:: YOUR INSTRUCTIONS ::
Please give back word for word the lines below, from the first one through the one with "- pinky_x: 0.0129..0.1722".

:: DATA SHOWN ::
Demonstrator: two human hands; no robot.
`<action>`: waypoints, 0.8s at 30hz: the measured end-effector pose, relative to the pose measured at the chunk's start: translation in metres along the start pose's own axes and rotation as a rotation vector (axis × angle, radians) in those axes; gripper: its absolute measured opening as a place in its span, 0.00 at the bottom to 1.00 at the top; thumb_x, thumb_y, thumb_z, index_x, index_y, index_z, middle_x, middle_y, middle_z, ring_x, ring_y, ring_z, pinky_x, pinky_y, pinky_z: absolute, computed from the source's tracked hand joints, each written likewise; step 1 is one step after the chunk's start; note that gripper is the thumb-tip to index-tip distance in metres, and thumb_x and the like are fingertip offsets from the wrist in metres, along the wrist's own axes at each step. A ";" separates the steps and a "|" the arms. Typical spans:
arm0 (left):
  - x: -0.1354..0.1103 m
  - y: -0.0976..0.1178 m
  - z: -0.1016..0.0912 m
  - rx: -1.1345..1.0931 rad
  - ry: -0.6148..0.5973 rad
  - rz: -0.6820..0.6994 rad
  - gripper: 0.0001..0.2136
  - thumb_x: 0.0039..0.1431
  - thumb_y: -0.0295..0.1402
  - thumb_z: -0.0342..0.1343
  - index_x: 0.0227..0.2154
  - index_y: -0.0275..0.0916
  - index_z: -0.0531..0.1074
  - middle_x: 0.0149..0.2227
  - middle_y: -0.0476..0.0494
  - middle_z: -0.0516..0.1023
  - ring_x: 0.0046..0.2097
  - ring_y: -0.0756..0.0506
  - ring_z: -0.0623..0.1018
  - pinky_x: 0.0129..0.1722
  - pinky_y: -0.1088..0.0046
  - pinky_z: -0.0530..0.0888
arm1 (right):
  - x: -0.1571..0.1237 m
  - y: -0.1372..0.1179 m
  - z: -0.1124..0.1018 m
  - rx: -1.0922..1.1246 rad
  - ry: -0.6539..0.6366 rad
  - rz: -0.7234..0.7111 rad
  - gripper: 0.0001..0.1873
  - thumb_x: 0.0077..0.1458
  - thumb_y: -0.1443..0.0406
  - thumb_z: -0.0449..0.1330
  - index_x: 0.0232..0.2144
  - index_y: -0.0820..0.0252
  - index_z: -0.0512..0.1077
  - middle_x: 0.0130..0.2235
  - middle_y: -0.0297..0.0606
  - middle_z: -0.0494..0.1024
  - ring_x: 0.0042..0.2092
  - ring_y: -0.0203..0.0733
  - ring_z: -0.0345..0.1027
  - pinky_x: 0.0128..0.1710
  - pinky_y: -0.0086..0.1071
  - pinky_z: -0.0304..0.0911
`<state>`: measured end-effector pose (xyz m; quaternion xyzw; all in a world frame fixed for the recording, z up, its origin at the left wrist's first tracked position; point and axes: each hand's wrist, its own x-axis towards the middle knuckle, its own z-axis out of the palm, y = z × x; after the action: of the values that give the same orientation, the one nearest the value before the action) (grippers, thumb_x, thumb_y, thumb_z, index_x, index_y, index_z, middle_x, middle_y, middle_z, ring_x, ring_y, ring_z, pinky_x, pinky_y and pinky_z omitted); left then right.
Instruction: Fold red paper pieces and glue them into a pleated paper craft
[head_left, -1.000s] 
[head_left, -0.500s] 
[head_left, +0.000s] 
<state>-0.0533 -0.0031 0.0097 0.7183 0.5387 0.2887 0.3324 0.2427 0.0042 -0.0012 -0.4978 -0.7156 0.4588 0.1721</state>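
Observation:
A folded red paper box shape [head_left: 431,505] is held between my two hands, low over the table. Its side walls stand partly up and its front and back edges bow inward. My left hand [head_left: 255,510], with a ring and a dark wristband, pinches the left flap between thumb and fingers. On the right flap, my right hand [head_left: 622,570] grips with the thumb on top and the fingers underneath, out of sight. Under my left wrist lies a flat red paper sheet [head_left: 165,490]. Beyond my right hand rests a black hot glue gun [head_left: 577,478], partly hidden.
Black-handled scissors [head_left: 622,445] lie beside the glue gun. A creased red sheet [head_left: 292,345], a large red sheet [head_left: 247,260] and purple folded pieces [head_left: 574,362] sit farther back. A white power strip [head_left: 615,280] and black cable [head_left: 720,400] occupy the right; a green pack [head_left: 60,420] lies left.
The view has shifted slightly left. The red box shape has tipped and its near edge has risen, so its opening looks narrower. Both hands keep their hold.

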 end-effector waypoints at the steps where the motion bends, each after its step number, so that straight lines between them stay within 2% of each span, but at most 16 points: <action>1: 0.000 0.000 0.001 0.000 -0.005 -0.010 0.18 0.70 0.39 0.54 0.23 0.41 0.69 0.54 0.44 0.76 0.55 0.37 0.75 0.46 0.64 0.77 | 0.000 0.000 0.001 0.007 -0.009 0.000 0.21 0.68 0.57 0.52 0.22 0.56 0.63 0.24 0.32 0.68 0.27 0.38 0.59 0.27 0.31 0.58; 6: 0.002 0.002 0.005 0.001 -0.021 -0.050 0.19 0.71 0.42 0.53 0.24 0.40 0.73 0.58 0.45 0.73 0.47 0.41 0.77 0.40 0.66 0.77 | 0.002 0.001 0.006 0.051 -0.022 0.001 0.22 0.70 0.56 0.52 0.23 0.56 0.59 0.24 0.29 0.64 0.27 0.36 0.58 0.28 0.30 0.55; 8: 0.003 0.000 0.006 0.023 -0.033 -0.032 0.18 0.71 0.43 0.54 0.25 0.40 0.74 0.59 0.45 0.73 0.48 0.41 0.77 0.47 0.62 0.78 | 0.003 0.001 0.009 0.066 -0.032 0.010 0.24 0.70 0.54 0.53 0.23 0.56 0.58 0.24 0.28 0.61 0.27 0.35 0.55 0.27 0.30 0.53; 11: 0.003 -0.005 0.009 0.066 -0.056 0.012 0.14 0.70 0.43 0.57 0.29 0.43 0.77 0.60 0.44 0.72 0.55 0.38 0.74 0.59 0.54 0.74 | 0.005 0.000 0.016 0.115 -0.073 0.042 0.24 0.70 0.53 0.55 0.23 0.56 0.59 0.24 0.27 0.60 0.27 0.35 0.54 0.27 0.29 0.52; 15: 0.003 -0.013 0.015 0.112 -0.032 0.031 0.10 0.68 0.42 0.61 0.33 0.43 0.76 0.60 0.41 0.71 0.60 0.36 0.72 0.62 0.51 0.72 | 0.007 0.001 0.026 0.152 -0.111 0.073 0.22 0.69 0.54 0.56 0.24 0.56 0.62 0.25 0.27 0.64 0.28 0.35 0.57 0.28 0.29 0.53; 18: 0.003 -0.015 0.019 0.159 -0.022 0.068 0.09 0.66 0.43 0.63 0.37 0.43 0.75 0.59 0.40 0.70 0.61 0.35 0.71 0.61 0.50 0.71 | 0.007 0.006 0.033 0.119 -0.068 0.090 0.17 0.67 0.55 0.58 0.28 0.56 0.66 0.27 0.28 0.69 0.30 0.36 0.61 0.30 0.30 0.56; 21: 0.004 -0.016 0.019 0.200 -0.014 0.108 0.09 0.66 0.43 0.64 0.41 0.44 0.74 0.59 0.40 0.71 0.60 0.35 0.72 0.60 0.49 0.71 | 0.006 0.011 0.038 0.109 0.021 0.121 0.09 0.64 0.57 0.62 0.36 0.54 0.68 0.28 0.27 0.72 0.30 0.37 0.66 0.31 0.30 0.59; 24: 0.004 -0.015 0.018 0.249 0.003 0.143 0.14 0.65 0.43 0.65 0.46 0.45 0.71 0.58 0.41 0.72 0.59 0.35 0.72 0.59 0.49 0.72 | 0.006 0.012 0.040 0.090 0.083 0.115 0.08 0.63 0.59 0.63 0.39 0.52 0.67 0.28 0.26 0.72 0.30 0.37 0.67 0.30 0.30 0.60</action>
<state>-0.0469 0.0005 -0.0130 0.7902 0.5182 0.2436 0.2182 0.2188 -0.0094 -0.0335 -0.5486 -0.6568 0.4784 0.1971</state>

:: SOLUTION TO THIS PROBLEM ::
Demonstrator: two human hands; no robot.
`<action>`: waypoints, 0.8s at 30hz: the measured end-effector pose, relative to the pose measured at the chunk's start: translation in metres along the start pose's own axes and rotation as a rotation vector (axis × angle, radians) in those axes; gripper: its absolute measured opening as a place in its span, 0.00 at the bottom to 1.00 at the top; thumb_x, thumb_y, thumb_z, index_x, index_y, index_z, middle_x, middle_y, middle_z, ring_x, ring_y, ring_z, pinky_x, pinky_y, pinky_z: absolute, computed from the source's tracked hand joints, each written likewise; step 1 is one step after the chunk's start; note that gripper is the thumb-tip to index-tip distance in metres, and thumb_x and the like are fingertip offsets from the wrist in metres, along the wrist's own axes at each step. A ";" separates the steps and a "|" the arms. Typical spans:
arm0 (left):
  - x: -0.1354..0.1103 m
  - y: -0.0976..0.1178 m
  - z: -0.1016..0.0912 m
  - rx: -1.1345..1.0931 rad
  - ry: -0.6148..0.5973 rad
  - rz: -0.6820..0.6994 rad
  - gripper: 0.0001..0.2136
  - thumb_x: 0.0039..0.1431
  - thumb_y: -0.0295..0.1402
  - thumb_z: -0.0342..0.1343
  - index_x: 0.0227..0.2154
  - index_y: -0.0275..0.0916
  - index_z: -0.0531..0.1074
  - middle_x: 0.0149..0.2227
  - middle_y: -0.0476..0.0494
  - middle_z: -0.0516..0.1023
  - ring_x: 0.0046..0.2097
  - ring_y: -0.0756..0.0506
  - ring_z: -0.0623..0.1018
  - pinky_x: 0.0129..0.1722

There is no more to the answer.